Certainly, if investors are looking for precursors to a precipitous drop in equity/asset prices in Hong Kong, then they might look nervously at the chart below. It’s a 1970s classic, the Misery Index (unemployment rate and CPI – in other words it’s a real unemployment rate). As local unemployment has been low for quite a while now (below 3.4% since the year started), the recent surge in the index is totally due to the rise in oil and food prices. The index did predict the 1997 bursting of the local property and equity markets, but sailed through the tech bubble because asset prices in Hong Kong were still deflating. The recent surge hasn’t hit the highs of 1997, but it certainly appears to have some upside potential. Any further rises could signal a major problem, which is why action to trim inflation pressures is so urgently required.

Hong Kong’s Misery Index (unemployment rate + CPI) (%)

Here’s another chart, which shows the relationship between real PER of the Hang Seng Index and CPI over the past 10 years. There is a clear de-rating of the index’s real PER as inflation rises, with Hong Kong’s long bout of price deflation allowing a ballooning of the real PER during the 2000 internet bubble.

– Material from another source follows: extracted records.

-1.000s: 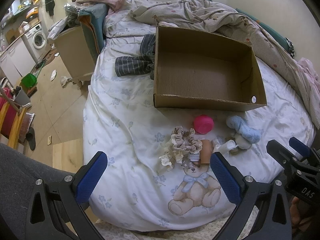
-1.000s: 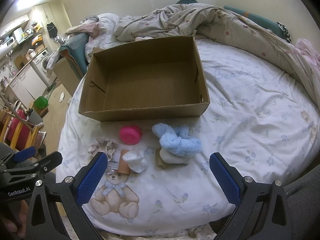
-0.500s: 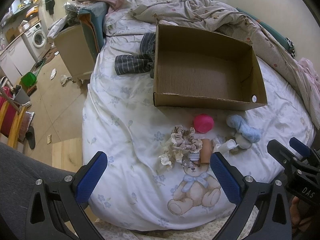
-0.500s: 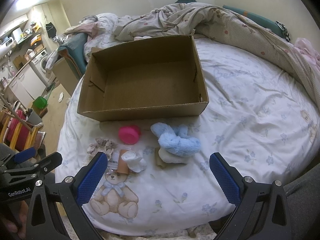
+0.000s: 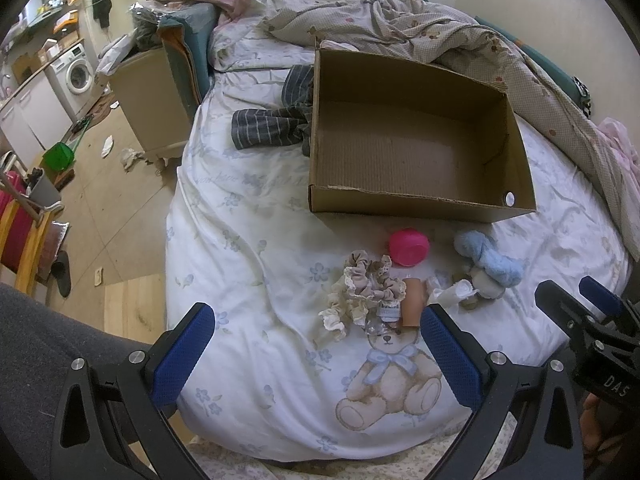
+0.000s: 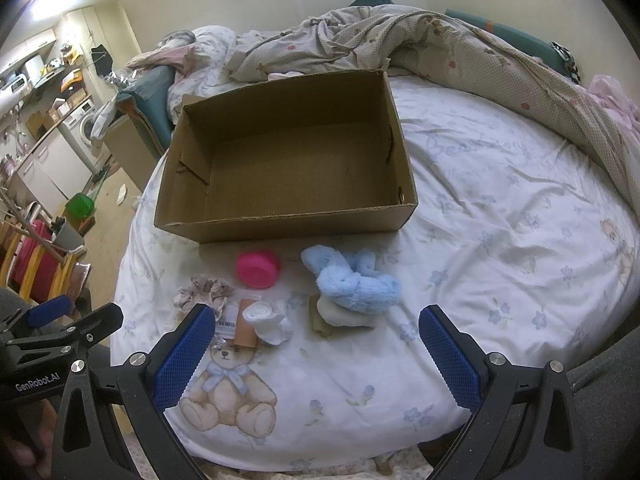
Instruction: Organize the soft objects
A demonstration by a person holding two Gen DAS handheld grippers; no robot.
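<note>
A cluster of soft objects is observed on the bed sheet point(image 6: 500, 216), just in front of the near wall of an open cardboard box point(image 6: 288, 156), whose interior is seen to hold nothing. Within the cluster, a fluffy light-blue item point(image 6: 352, 280) is noted resting on a cream-coloured soft piece point(image 6: 340, 316); to its left a rolled white sock point(image 6: 268, 318) is seen lying against a tan tube-shaped item point(image 6: 245, 330). A beige lace-edged scrunchie point(image 5: 366, 290) is recorded at the left end of the cluster, with a small tag just beside it. A pink round object point(image 6: 257, 269) is placed between the scrunchie and the box, close to the box wall but apart from it. A teddy bear print point(image 5: 394, 380) is visible on the sheet nearest the cameras. A dark striped garment point(image 5: 272, 128) is found against the left outer wall of the box. A rumpled patterned duvet point(image 6: 460, 56) is heaped behind and to the right of the box. The left gripper point(image 5: 316, 356) is held above the near edge of the bed, its jaws spread wide apart and nothing between them. The right gripper point(image 6: 316, 354) is likewise held low over the near edge, jaws wide apart and unoccupied. Beyond the bed on the left, a washing machine point(image 5: 78, 74) and a green dustpan point(image 5: 60, 156) are noted on the floor side.
</note>
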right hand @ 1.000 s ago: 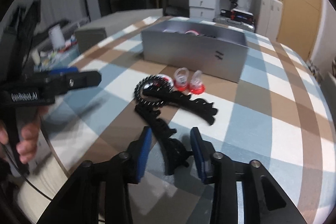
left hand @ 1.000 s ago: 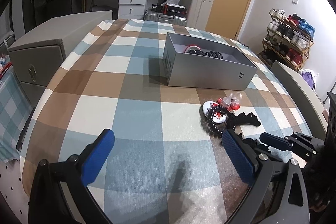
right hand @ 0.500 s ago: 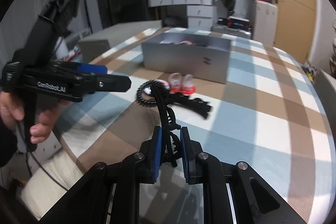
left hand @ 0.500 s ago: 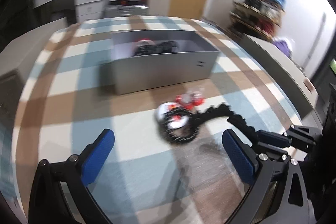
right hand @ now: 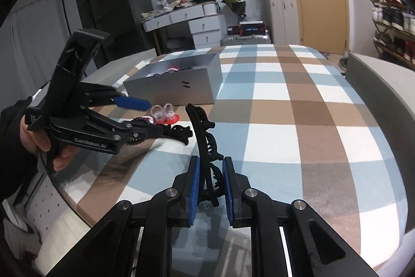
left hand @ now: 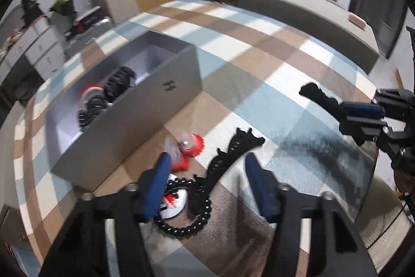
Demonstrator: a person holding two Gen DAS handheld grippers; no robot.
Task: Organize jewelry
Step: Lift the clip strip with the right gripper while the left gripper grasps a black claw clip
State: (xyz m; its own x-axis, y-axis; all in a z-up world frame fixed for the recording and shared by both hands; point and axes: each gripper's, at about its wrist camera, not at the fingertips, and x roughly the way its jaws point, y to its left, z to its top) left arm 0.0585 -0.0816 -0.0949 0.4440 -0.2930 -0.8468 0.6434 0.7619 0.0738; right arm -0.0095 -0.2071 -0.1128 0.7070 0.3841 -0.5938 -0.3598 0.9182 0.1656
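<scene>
Checked tablecloth (right hand: 285, 100), grey box (right hand: 181, 87) at back. Right gripper (right hand: 210, 181) clamped on a black clip (right hand: 205, 136), lifted off the cloth. Left gripper (left hand: 207, 181) half open, jaws just been closing, over bead bracelet (left hand: 186, 227) and second clip (left hand: 228, 155), gripping nothing.
</scene>
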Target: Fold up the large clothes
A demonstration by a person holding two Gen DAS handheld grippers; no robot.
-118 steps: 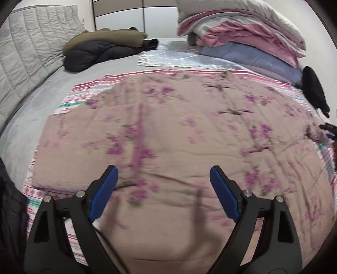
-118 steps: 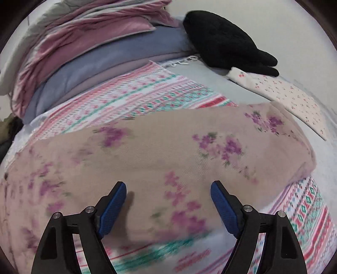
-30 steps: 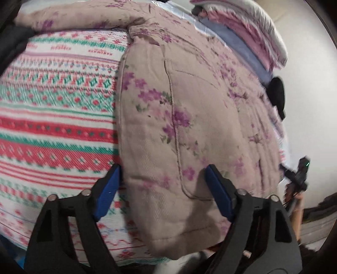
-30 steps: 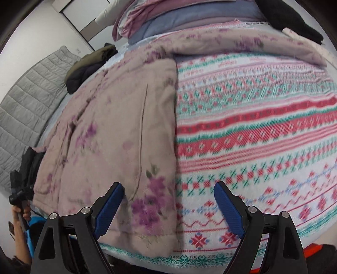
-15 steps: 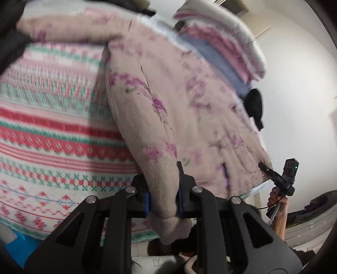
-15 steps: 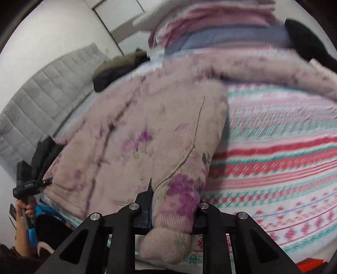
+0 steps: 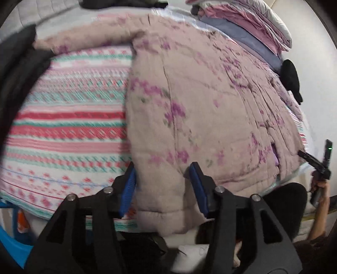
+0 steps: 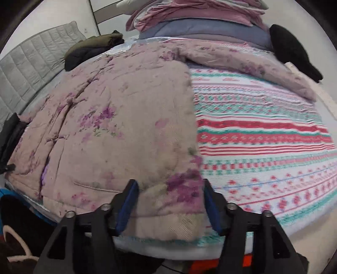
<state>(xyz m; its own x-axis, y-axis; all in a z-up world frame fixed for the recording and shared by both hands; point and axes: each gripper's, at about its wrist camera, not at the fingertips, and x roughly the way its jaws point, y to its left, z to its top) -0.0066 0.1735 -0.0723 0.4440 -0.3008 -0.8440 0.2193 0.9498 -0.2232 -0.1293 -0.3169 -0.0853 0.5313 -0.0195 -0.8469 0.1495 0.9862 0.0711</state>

HS Index real PER vs CPI levels (and # of months)

 

At the moment, the index’s real PER is ~10x, with inflation at 5% and the PER at 15x. This is a little high, because the index’s real PER has been as low as 5x, and used to trade at 7-8% before 1997. The average real PER since then has been 15x, which is about the same as the average nominal PER of 16x (in other words, five years of price deflation in Hong Kong almost wiped out five years of price inflation). Unless more urgent action is taken to deflate the oil price bubble, persistent inflation will deflate Hong Kong’s real PER, with the inverse being a rise in the Misery Index.